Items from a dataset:
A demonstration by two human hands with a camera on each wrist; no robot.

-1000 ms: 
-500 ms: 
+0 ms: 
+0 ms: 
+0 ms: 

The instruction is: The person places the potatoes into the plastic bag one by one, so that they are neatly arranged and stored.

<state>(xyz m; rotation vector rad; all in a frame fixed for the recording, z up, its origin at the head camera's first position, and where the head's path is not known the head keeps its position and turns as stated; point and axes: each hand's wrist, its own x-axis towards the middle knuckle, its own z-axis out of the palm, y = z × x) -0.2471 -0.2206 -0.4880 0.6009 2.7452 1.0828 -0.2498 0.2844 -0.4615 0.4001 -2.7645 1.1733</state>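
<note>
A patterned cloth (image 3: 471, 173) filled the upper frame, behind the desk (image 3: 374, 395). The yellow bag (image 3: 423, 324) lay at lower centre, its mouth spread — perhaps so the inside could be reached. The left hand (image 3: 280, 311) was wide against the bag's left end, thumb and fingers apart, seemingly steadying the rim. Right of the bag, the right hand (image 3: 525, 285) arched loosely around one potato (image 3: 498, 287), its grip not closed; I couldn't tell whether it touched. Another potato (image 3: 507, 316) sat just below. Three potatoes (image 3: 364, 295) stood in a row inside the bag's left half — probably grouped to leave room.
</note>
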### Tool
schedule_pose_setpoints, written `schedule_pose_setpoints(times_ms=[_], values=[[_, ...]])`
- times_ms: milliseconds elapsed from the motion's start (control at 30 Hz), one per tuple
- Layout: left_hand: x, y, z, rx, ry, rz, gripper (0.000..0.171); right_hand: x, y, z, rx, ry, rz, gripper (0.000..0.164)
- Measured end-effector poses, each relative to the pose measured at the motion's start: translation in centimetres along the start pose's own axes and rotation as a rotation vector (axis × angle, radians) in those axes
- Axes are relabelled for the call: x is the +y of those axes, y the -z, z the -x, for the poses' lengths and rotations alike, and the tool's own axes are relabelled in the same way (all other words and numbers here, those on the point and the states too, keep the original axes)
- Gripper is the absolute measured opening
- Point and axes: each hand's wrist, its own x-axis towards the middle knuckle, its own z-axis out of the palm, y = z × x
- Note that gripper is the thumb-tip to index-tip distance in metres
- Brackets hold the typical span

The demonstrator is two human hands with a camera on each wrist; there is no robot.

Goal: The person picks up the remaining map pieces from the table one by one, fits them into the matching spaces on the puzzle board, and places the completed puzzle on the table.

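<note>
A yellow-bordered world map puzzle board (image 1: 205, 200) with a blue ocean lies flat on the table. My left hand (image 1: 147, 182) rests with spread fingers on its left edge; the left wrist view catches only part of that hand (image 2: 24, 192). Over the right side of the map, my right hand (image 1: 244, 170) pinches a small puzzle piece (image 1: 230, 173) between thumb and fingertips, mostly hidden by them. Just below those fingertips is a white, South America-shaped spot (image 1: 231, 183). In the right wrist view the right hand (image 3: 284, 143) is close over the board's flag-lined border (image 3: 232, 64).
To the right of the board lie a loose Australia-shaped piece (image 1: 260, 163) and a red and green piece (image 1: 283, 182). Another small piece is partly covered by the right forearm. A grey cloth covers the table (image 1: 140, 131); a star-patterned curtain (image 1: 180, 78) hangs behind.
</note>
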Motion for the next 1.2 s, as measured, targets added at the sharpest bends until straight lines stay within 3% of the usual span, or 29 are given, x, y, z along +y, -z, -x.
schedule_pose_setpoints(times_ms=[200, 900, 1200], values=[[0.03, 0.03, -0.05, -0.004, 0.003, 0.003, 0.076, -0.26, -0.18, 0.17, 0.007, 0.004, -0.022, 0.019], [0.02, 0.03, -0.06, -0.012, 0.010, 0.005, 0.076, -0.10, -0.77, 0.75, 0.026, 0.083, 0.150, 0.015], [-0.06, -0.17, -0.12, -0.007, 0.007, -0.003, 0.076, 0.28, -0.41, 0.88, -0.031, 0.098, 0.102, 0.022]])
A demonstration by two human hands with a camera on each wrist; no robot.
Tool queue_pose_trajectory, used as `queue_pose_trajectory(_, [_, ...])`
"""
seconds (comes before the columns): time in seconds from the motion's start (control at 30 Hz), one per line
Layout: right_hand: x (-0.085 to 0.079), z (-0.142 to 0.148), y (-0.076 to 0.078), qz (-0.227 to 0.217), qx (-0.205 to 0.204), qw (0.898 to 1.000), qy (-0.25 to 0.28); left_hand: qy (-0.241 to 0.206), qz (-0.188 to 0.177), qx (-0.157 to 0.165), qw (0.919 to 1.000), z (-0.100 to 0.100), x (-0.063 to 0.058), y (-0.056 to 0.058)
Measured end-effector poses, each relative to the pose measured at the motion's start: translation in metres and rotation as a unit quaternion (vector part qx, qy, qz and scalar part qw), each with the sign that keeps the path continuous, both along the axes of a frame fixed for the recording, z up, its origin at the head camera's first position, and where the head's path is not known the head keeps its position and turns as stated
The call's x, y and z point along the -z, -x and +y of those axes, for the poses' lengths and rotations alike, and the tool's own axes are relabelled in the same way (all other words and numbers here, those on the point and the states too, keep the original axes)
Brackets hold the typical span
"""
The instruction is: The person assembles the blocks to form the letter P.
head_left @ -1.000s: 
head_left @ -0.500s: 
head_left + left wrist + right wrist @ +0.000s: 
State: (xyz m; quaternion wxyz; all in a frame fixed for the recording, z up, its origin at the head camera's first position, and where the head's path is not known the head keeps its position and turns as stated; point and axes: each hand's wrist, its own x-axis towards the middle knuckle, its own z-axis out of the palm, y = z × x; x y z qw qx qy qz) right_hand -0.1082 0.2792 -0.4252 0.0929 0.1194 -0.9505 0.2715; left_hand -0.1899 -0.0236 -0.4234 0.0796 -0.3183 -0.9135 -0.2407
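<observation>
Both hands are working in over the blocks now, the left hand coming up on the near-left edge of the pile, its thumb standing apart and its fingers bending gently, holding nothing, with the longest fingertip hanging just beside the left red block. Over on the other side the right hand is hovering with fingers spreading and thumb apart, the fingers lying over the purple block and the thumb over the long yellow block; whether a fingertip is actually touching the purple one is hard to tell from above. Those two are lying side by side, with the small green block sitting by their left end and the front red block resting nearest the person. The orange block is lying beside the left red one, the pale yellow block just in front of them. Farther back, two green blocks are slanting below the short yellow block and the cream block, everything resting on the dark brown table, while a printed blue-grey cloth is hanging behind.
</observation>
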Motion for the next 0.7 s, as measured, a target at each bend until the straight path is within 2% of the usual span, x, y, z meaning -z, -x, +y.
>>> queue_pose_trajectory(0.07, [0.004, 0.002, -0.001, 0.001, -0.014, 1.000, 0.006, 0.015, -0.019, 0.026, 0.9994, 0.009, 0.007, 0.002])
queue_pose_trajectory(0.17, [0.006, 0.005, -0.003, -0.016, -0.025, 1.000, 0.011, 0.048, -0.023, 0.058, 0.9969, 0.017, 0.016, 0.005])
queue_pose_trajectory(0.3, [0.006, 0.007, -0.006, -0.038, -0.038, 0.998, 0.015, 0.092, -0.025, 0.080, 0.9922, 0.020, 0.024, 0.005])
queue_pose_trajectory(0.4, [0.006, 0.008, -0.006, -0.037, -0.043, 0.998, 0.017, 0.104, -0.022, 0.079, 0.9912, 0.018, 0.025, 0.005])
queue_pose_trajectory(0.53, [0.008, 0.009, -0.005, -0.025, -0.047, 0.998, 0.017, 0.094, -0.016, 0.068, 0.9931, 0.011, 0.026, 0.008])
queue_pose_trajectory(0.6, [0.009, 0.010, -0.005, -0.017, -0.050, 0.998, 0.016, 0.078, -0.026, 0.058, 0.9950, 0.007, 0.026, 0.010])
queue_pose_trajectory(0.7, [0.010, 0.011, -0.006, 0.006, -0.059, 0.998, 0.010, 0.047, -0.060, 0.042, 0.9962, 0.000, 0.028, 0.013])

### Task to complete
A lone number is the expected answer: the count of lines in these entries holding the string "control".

### Response for this exercise
2